Du gros orteil sur la table basse

Zu guter Letzt
Édition
2018/04
DOI:
https://doi.org/10.4414/bms.2018.06390
Bull Med Suisses. 2018;99(04):126

Affiliations
Prof. Dr rer. soc., rédacteur culture, histoire, société

Publié le 24.01.2018

Longtemps, il m’a semblé que c’était l’une des situations les plus étranges de toute ma vie. Il y a bien des années, je me suis retrouvé dans le salon bourgeois de la veuve âgée, entre-temps décédée, d’un médecin. Sur la table basse était posé un bocal contenant un gros orteil humain. Apparemment, celui-ci avait été amputé à un patient diabétique longtemps auparavant et préparé pour être conservé. «Creepy» diraient les jeunes aujourd’hui.
Le gros orteil n’avait pas été posé sur la table basse par mégarde, mais délibérément. Peut-être même avait-il été mis là pour moi, l’historien de la médecine en ­visite.
Si je me souviens bien, aux yeux de la veuve, cette ­préparation incarnait l’efficacité du traitement du diabète que son mari avait réalisé de son vivant. Parce que le patient avait été soigné grâce à cette méthode, il n’avait dû être amputé que de l’orteil et non de tout le pied ou même de la jambe.
Changement de décor. Sur son dernier disque, l’auteur-­compositeur-interprète suédois Jens Lekman publie le titre un peu tordu «Evening Prayer», qui parle de son ami Babak. Babak était encore à l’école lorsqu’il a fallu lui retirer une tumeur dans le dos. De toute évidence, on lui a ensuite remis l’excroissance pour qu’il la ramène chez lui. Babak s’est en effet servi de l’imprimante 3D de l’école pour en créer une réplique en plastique gris. Là encore, c’est plutôt creepy.
Dans la chanson, lorsque les deux amis vont boire une bière, Babak emporte la reproduction et la pose sur la table en disant: «So, this is what caused all my fears». La petite maquette de tumeur grise rend ses angoisses palpables. A la fin, la barmaid voit l’objet, trouve qu’il a quelque chose de cool et se le fait offrir par Babak.
Que font les gens des parties de leur corps qui se déta­chent ou sont éliminées par ablation? De même, que font-ils des corps des défunts? La plupart du temps, ces (parties du) corps disparaissent plus ou moins discrètement, que ce soit à l’hôpital, dans un cercueil, un crématorium, au cabinet du dentiste ou chez le coiffeur.
Mais certaines personnes conservent ces vestiges de la vie. S’agit-il de creeps, à l’image de Norman Bates, qui continuait de prendre soin du cadavre momifié de sa mère au sous-sol dans le film de Hitchcock «Psychose»? Conserver les morts ou du moins des parties d’eux est plus fréquent qu’on le pense au premier abord. Il suffit de songer à l’Eglise et à ses reliques de saints d’une ­macabre beauté. Mais les cheveux de morts très ordinaires ont également été transformés en tableaux ou portés dans des broches.
Une usine de pressage britannique fabrique depuis des années des vinyles enrichis des cendres de défunts.
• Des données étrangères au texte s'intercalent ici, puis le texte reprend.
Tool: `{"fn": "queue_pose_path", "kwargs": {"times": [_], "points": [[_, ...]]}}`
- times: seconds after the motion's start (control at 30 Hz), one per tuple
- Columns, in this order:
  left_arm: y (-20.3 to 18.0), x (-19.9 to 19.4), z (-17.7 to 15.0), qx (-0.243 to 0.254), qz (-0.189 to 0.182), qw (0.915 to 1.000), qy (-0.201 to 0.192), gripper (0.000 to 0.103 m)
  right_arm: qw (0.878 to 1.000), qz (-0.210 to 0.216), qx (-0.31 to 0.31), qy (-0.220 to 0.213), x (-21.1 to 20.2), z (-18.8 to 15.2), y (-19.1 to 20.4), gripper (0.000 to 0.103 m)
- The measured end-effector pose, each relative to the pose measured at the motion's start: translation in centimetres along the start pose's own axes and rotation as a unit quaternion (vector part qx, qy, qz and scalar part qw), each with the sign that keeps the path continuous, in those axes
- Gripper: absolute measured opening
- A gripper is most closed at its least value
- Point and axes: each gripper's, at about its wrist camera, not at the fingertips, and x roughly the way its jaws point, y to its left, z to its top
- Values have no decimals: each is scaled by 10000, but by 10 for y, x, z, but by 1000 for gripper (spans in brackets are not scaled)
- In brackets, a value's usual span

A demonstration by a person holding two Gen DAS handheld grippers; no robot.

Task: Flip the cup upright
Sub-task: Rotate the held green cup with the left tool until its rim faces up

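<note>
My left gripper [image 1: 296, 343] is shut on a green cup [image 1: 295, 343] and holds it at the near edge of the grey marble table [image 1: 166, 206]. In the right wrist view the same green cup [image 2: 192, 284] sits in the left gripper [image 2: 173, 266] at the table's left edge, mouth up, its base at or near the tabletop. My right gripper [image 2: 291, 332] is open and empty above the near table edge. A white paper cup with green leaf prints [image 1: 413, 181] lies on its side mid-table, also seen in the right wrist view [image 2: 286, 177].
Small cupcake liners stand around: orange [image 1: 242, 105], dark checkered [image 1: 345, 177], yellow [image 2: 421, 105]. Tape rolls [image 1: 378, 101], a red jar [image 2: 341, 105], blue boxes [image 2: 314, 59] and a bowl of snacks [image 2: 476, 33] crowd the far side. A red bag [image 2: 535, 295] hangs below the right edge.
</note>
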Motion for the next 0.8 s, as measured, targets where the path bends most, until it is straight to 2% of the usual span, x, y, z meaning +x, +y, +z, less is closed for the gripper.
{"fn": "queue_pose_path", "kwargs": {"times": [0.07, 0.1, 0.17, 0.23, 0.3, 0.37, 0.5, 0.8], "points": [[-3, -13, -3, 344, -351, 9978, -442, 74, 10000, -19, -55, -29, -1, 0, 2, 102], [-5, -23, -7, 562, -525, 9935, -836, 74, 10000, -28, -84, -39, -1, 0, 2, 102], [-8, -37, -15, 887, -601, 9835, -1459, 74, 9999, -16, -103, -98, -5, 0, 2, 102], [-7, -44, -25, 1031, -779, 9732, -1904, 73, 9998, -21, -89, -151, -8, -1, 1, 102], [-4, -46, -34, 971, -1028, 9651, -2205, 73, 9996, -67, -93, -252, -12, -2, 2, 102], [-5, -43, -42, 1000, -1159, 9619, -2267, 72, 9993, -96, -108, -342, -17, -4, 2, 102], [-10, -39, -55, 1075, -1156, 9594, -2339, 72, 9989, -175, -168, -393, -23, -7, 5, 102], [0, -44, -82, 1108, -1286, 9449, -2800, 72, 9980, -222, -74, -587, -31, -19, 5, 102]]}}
Le cher disparu grésille alors à sa manière à la lecture du disque. D’autres font presser les cendres d’êtres chers en diamants.
La conservation de certaines parties du corps n’est pas non plus si anormale. De très nombreuses personnes gardent chez elles les vis et plaques d’un traitement d’ostéosynthèse. Pendant des semaines ou des mois, ces pièces sont restées en elles, sont devenues des parties d’elles. Elles évoquent désormais un accident, une maladie et, espérons-le, une guérison.
La rédaction de ces lignes fait remonter en moi le ­souvenir de la maison de mes parents. Sur le buffet du salon trônait un coffret en bois finement sculpté. A l’origine, mon grand-père y conservait ses cigares. Par la suite, on y rangea également des boucles de cheveux et des dents de lait des enfants. Les reliques d’une ­famille de la petite bourgeoisie.
Les anciennes parties d’un corps (en particulier du sien) ne sont pas seulement de la matière morte. Lorsqu’elles sont conservées, elles acquièrent une vie pro­pre. Elles deviennent porteuses de sens. Elles représentent l’individu, sa personnalité, des périodes de sa vie. Elles symbolisent des événements, des idées, des sentiments. Ou inversement, elles représentent les idées que nous projetons sur elles.
Et voilà que je viens d’apprendre que ma propre grand-mère conservait deux orteils amputés bien en évidence dans le buffet de son salon. Vue sous cet angle, la situation la plus étrange de toute ma vie n’a rien de bien exceptionnel. Il n’empêche que tout cela est un peu creepy.